One can argue with some merit that we can only do this in crisis where lesser objectives are subsumed -when the urgency of the tasks at hand enables us to disregard other aims. This is true and indeed this cannot be the modus operandi as a new equilibrium will have to be set in calmer times. But the important lesson is that we have seen that our organisations do have a great capacity to change and perform. We have seen how some barriers and restrictions are often self imposed and many times self-defeating. How we motivate, mobilise and synergise the capabilities within and across our organisations is the challenge, and it can be done with or without SARs.
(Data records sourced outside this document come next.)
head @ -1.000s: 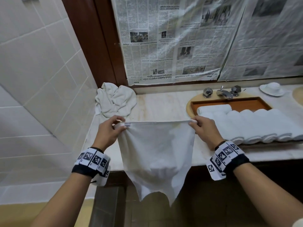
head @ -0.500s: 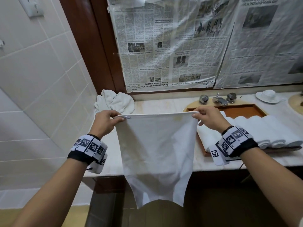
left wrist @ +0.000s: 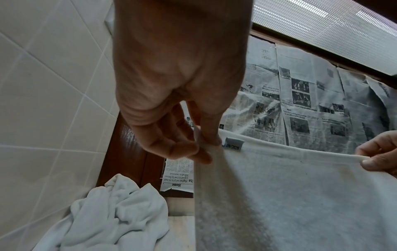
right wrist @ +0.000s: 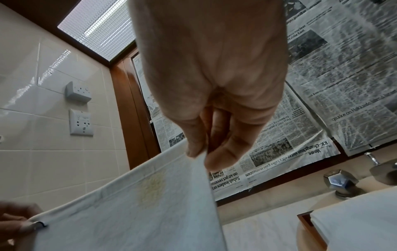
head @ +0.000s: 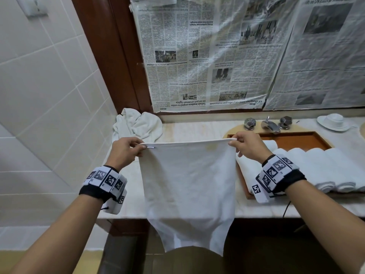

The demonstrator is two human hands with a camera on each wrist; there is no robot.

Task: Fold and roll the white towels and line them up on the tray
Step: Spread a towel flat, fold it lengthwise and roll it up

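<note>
Tiles (head: 39,91) cover the wall on the far left. A crumpled towel (head: 136,125) lies in the far left corner of the counter (head: 189,131), against the wall. Just right of it, and nearer, the left hand (head: 123,153) is up in the air. Its thumb and fingers are curled and pinch the top left corner of a white towel (head: 187,186). A small tag (left wrist: 233,144) sits on the towel edge right beside those fingers. The towel hangs flat and open between the two hands, and its bottom drops down past the near edge of the counter. A faint yellow mark (right wrist: 152,185) shows near its top right. The right hand (head: 246,147) pinches the top right corner the same way, thumb against fingers. Behind the towel, newspaper sheets (head: 207,56) cover the far wall. On the right is a brown tray (head: 308,138) with rolled towels (head: 320,167) in a row, side by side and touching. A silver tap (head: 269,125) stands just past the tray. A white cup on a saucer (head: 333,121) sits far right.
</note>
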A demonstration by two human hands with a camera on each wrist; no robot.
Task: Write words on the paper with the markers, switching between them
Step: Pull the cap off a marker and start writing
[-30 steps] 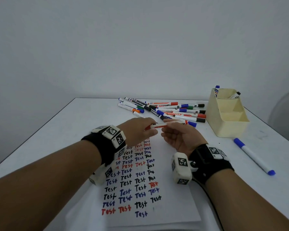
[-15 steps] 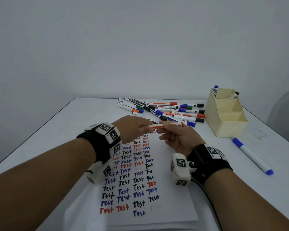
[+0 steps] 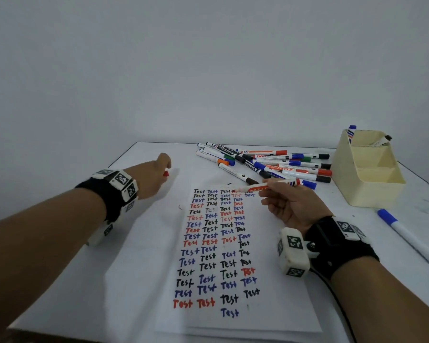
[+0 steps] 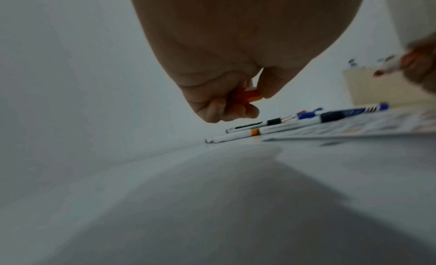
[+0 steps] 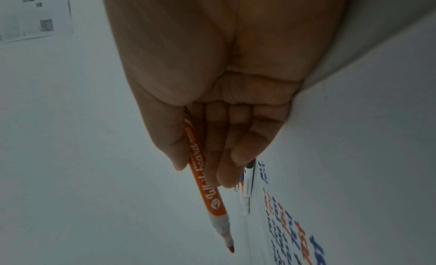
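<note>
A white sheet of paper (image 3: pixel 270 288) with columns of "Test" in black, blue and red lies in front of me. My right hand (image 3: pixel 286 200) (image 5: pixel 212 138) holds an uncapped red marker (image 3: pixel 258 188) (image 5: pixel 202 177) above the paper's top edge, tip pointing left. My left hand (image 3: pixel 159 174) (image 4: pixel 226 105) is out to the left of the paper, low over the table, and pinches the marker's red cap (image 3: pixel 166 173) (image 4: pixel 243 95) in curled fingers.
A pile of several markers (image 3: pixel 270 162) lies beyond the paper. A cream pen holder (image 3: pixel 367 179) stands at the right with markers in its back slot. A lone blue marker (image 3: pixel 409 238) lies near the right edge of the table (image 3: pixel 60 256).
The hands were together at the marker over the paper's top. Now the cap is off: my left hand has carried it away to the left, and my right hand keeps the uncapped marker.
</note>
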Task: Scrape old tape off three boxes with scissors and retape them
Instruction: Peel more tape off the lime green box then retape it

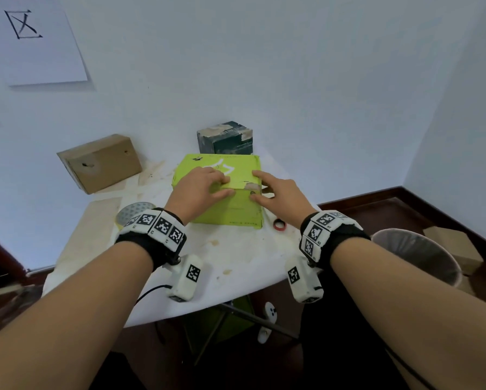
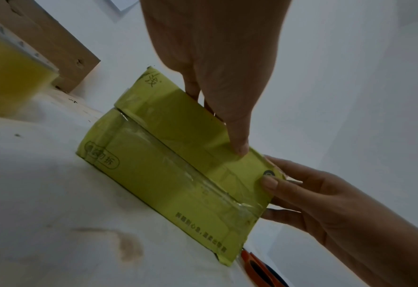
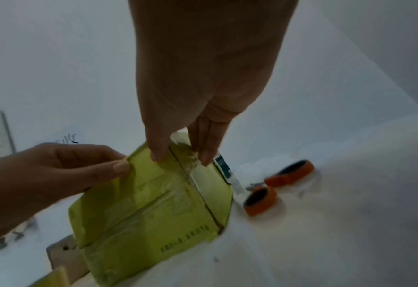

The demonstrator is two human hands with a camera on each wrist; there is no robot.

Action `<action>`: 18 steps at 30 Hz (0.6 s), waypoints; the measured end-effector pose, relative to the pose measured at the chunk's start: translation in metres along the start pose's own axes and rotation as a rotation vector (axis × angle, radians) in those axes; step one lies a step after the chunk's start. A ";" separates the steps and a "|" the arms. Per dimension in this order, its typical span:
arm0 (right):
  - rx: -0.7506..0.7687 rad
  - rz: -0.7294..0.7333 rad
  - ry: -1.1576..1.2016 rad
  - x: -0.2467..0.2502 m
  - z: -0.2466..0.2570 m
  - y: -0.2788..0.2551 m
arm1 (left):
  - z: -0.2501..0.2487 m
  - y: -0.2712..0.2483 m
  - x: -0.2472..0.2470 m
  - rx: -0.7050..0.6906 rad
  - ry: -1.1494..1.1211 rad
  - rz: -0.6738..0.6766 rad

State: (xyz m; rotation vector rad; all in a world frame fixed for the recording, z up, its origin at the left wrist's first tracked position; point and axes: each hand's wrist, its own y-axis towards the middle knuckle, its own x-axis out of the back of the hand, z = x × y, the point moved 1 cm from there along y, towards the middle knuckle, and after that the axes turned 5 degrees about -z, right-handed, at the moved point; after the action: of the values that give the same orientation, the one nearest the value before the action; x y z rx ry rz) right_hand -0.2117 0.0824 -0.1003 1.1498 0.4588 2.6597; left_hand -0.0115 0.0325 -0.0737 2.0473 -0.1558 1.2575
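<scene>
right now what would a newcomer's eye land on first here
The bright green box at the middle of the white table, with the left hand and right hand holding its near top edge. Next, the orange-handled scissors lying just right of it, and a brown box and a dark box behind it.

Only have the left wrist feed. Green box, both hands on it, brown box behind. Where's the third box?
Observer: Head view shows a dark box standing on the table right behind the green box.
Operator: Scissors? I get just an orange sliver.
Observer: Right wrist view: the scissors lie on the table right of the green box, in neither hand.
Operator: What's under the right hand?
Observer: Fingers of the right hand sit at a torn brownish patch on the seam.
</scene>
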 end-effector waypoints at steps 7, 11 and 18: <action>0.048 0.021 0.014 0.008 0.016 0.005 | 0.000 0.001 -0.001 0.015 -0.014 0.007; 0.003 -0.006 0.122 0.004 0.012 -0.004 | 0.000 0.000 -0.001 0.016 -0.021 -0.002; -0.103 -0.050 0.234 0.003 0.019 0.003 | 0.000 -0.001 -0.002 0.037 -0.029 -0.011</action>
State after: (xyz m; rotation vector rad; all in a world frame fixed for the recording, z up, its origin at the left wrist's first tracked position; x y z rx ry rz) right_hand -0.1998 0.0845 -0.0855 0.7921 0.3771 2.7496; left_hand -0.0122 0.0326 -0.0762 2.0966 -0.1351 1.2324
When this SARs crisis is over, I would not wish for a similar occurrence. It would be too painful. But if there is one, I know now that we have the ability to overcome. Because, this SARs would have taught us all that we do have the capacity and wherewithal to learn, adapt and change; that all of which you will be discussing and hearing over the next two days is not theoretical. Let me return to the brochure where it speaks of limiting processes which, "are most often from within – the deep-set assumption, beliefs and practices at the personal and organisational levels". Well, SARs has tested those assumptions, beliefs and practices and our organisations have performed credibly, some magnificently. SARs was like the raging bull that helped us realize that our organizations could do the 100m dash in 10 seconds, if the need arose. Would you as leaders be changed by this new perception? It needed clarity of mission and motivation to channel creative energies. But it can be done as we have all witnessed.
Crises that don’t kill you, they make you stronger. Our organisations have become stronger. If as leaders we can harness that energy which we have seen in this crisis to fulfill other important goals and objectives, then the price which we paid to learn these lessons would have been lessened. I wish all those attending this conference every success in this endeavor.